PROMPT –
Using the records below, output the stretch that opens with the line containing "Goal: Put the" and closes with the line containing "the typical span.", exactly and including both lines, with nothing more.

· · · · · · ·

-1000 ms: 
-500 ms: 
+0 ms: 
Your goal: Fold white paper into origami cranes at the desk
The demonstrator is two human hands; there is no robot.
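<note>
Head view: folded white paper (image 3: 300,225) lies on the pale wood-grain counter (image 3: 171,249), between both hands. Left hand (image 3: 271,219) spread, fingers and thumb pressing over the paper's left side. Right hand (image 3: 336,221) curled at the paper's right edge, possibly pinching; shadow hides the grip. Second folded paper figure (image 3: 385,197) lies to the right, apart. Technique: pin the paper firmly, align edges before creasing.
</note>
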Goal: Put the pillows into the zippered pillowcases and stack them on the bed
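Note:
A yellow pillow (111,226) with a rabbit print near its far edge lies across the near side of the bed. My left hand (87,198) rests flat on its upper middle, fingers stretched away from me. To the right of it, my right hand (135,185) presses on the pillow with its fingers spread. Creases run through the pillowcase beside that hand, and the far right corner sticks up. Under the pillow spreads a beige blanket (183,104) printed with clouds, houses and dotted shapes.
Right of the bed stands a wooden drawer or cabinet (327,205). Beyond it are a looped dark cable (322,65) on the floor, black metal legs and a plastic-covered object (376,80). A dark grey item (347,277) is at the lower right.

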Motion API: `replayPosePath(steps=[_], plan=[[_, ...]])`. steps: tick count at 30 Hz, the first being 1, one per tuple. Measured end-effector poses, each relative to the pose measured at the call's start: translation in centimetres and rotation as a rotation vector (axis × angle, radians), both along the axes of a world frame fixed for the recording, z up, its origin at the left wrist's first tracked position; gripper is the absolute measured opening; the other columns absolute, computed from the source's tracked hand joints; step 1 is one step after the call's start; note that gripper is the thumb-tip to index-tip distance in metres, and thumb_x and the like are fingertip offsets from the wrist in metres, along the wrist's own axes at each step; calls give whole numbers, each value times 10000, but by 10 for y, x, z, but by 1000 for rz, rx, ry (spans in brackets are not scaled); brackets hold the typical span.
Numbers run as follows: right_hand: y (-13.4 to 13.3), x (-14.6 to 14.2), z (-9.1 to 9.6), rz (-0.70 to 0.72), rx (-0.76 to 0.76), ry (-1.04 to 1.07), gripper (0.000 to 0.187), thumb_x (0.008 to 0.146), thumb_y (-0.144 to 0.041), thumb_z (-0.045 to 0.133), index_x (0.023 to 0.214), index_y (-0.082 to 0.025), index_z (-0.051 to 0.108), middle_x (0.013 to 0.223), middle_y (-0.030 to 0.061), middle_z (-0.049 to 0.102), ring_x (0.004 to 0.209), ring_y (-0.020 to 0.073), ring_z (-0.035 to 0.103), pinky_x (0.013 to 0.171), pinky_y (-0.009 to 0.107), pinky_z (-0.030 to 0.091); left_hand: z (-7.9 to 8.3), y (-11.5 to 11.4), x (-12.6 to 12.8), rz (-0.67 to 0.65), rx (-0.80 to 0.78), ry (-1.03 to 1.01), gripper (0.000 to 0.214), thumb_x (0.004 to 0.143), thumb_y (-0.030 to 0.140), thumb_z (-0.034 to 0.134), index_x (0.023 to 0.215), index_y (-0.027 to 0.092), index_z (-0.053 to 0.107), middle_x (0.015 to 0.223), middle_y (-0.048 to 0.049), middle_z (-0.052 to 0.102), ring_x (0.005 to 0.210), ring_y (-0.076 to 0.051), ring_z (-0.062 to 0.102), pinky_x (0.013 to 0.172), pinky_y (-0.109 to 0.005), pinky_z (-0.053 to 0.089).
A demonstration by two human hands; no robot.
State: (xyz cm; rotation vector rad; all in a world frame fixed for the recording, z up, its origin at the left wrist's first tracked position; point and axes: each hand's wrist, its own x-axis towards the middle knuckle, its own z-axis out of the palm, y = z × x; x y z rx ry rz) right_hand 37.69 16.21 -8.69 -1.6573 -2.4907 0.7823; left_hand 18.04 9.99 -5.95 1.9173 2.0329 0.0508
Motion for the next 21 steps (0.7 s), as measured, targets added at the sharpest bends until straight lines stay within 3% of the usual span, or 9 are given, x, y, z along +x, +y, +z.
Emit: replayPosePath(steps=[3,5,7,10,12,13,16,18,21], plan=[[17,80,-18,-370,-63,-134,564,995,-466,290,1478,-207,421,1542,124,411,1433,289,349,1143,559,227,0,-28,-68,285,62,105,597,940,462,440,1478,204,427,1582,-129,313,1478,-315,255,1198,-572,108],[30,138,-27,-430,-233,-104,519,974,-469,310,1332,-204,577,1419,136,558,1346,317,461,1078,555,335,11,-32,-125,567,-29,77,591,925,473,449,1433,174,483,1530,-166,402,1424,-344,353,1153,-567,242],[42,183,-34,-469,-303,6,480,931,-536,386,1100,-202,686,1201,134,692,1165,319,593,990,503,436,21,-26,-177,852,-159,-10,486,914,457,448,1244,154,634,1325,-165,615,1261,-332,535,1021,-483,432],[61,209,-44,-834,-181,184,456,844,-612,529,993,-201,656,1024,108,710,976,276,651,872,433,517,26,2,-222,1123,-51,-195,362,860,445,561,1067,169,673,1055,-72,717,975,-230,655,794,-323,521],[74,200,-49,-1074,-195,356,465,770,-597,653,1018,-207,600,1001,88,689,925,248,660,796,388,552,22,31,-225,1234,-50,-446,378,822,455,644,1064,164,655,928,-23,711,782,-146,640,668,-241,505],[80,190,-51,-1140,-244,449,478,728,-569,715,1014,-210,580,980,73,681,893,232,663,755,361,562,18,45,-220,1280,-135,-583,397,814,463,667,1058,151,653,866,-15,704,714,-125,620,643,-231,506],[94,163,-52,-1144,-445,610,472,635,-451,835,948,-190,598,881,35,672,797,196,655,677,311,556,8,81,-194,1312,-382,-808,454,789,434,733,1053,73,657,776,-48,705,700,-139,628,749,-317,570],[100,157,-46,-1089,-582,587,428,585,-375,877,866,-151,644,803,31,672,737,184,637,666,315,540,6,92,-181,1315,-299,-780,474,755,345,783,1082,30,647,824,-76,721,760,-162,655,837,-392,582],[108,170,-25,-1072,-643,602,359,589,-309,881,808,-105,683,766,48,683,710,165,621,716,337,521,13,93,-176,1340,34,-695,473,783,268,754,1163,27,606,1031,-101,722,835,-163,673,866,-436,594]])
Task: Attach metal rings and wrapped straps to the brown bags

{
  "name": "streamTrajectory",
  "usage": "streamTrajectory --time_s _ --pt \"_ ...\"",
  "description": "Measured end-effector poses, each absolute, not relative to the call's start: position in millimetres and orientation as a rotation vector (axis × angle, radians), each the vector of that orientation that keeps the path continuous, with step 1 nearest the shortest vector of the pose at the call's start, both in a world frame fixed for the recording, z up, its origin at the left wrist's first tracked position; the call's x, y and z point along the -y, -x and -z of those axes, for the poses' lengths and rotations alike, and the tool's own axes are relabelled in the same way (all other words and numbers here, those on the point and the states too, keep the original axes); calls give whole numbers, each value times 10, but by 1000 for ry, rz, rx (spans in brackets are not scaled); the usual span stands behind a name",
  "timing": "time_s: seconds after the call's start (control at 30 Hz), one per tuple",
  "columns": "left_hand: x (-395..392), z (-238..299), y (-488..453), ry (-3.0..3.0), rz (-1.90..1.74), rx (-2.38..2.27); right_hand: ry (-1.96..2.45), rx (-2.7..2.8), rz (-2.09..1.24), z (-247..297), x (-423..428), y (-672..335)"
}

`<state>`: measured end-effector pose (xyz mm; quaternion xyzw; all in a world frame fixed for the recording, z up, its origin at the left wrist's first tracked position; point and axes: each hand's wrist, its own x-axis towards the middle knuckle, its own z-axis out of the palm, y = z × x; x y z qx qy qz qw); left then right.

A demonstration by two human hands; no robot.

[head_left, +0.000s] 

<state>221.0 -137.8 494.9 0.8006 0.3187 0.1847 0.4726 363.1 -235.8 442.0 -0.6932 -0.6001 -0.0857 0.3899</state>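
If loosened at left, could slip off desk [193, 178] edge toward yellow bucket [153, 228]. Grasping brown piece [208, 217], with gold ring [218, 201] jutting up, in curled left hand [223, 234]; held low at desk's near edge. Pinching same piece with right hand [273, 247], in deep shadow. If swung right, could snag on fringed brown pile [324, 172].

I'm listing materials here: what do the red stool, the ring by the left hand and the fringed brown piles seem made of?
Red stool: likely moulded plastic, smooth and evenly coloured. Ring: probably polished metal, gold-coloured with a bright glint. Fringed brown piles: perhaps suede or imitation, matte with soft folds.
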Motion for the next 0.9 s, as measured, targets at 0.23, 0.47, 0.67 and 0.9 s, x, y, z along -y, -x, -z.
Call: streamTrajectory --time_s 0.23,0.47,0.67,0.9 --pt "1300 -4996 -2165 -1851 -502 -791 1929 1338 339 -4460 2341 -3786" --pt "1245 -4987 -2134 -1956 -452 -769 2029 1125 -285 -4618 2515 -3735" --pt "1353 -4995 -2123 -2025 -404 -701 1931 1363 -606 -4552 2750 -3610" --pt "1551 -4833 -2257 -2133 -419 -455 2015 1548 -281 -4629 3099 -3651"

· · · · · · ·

EXERCISE RESULT –
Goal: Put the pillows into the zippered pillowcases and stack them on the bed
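Note:
A yellow pillow (111,226) with a rabbit print near its far edge lies across the near side of the bed. My left hand (87,198) rests flat on its upper middle, fingers stretched away from me. To the right of it, my right hand (135,185) presses on the pillow with its fingers spread. Creases run through the pillowcase beside that hand, and the far right corner sticks up. Under the pillow spreads a beige blanket (183,104) printed with clouds, houses and dotted shapes.
Right of the bed stands a wooden drawer or cabinet (327,205). Beyond it are a looped dark cable (322,65) on the floor, black metal legs and a plastic-covered object (376,80). A dark grey item (347,277) is at the lower right.
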
Motion API: `replayPosePath(steps=[_], plan=[[_, ...]])`. steps: tick count at 30 Hz, the first being 1, one per tuple. Measured end-effector poses, each relative to the pose measured at the call's start: translation in centimetres and rotation as a rotation vector (axis × angle, radians), both along the axes of a world frame fixed for the recording, z up, its origin at the left wrist's first tracked position; gripper is the absolute measured opening; the other columns absolute, computed from the source's tracked hand joints; step 1 is one step after the call's start; note that gripper is the thumb-tip to index-tip distance in metres, and thumb_x and the like are fingertip offsets from the wrist in metres, along the wrist's own axes at each step; calls give whole numbers, each value times 10000, but by 10 for y, x, z, but by 1000 for rz, rx, ry (spans in brackets are not scaled); brackets hold the typical span.

Nothing else belongs to the answer.